*** Block opens ***

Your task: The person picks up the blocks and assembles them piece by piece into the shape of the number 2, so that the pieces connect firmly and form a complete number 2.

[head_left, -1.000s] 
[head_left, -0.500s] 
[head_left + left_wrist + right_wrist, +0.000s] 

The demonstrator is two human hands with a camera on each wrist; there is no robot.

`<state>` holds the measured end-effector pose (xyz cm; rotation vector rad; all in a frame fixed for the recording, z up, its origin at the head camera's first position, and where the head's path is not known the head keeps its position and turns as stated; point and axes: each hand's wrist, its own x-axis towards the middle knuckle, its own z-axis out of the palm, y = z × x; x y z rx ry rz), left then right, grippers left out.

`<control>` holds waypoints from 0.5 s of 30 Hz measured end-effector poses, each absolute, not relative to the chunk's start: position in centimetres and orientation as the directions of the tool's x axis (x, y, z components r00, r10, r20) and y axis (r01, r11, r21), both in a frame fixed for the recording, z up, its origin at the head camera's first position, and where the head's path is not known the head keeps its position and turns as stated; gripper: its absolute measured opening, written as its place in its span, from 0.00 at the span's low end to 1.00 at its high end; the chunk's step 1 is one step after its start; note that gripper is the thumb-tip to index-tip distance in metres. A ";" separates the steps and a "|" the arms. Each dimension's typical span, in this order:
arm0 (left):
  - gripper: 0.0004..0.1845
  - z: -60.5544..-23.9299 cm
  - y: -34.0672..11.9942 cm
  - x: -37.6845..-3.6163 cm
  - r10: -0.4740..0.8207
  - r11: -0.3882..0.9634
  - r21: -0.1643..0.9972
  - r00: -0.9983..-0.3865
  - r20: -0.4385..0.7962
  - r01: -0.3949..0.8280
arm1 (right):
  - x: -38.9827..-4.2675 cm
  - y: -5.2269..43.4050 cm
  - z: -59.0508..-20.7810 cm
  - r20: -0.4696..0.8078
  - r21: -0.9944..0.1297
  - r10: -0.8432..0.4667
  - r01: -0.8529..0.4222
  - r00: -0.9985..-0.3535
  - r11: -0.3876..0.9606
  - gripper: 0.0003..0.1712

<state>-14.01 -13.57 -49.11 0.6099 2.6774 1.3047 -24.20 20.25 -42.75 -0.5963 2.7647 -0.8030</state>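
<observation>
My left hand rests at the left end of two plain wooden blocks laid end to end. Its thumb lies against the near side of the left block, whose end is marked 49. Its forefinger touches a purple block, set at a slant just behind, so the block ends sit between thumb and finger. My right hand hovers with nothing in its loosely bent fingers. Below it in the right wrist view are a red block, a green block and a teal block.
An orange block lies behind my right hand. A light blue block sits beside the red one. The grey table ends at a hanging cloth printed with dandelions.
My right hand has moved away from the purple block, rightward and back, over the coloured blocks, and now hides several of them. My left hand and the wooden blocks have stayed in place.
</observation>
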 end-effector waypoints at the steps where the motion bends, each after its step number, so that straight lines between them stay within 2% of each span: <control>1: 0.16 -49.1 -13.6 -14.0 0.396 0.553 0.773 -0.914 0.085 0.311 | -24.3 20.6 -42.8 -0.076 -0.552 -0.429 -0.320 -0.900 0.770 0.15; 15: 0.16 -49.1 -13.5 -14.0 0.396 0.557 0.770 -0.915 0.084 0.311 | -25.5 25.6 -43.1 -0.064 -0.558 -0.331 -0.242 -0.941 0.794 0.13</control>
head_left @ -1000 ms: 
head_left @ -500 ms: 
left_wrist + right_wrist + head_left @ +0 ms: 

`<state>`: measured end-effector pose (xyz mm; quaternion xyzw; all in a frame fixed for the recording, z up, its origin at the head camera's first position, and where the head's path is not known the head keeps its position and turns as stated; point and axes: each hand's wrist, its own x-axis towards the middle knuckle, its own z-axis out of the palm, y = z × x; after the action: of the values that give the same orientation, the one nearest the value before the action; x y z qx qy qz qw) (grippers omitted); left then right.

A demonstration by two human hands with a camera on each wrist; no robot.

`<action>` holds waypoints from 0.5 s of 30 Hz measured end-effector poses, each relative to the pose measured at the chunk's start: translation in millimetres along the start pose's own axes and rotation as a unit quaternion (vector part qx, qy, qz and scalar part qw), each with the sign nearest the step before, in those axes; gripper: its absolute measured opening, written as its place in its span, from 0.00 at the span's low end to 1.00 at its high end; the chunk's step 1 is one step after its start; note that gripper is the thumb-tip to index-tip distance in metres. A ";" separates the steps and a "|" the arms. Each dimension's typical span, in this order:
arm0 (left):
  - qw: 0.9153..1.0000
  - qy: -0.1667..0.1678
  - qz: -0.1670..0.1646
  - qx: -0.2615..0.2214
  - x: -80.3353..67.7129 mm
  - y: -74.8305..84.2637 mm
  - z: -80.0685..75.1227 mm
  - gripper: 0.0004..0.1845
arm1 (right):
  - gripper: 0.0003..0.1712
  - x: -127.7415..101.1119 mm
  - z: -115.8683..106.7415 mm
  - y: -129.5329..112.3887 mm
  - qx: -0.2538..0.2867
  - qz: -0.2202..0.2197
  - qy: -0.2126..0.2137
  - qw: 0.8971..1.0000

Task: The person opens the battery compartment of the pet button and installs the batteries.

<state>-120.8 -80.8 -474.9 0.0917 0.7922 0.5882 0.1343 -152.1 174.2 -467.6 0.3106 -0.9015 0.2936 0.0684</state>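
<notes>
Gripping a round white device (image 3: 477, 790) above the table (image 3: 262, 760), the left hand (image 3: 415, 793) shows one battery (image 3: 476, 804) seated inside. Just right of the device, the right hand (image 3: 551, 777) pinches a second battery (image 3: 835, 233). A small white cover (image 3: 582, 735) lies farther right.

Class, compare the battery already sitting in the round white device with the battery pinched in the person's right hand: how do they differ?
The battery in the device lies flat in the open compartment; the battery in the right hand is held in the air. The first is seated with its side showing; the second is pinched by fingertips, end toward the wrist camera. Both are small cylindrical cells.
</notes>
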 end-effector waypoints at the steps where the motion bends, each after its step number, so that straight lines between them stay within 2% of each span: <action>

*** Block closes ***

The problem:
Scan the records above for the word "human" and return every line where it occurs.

Reply:
The demonstrator is two human hands with a camera on each wrist; there is no robot.
A demonstration by two human hands with a camera on each wrist; no robot.

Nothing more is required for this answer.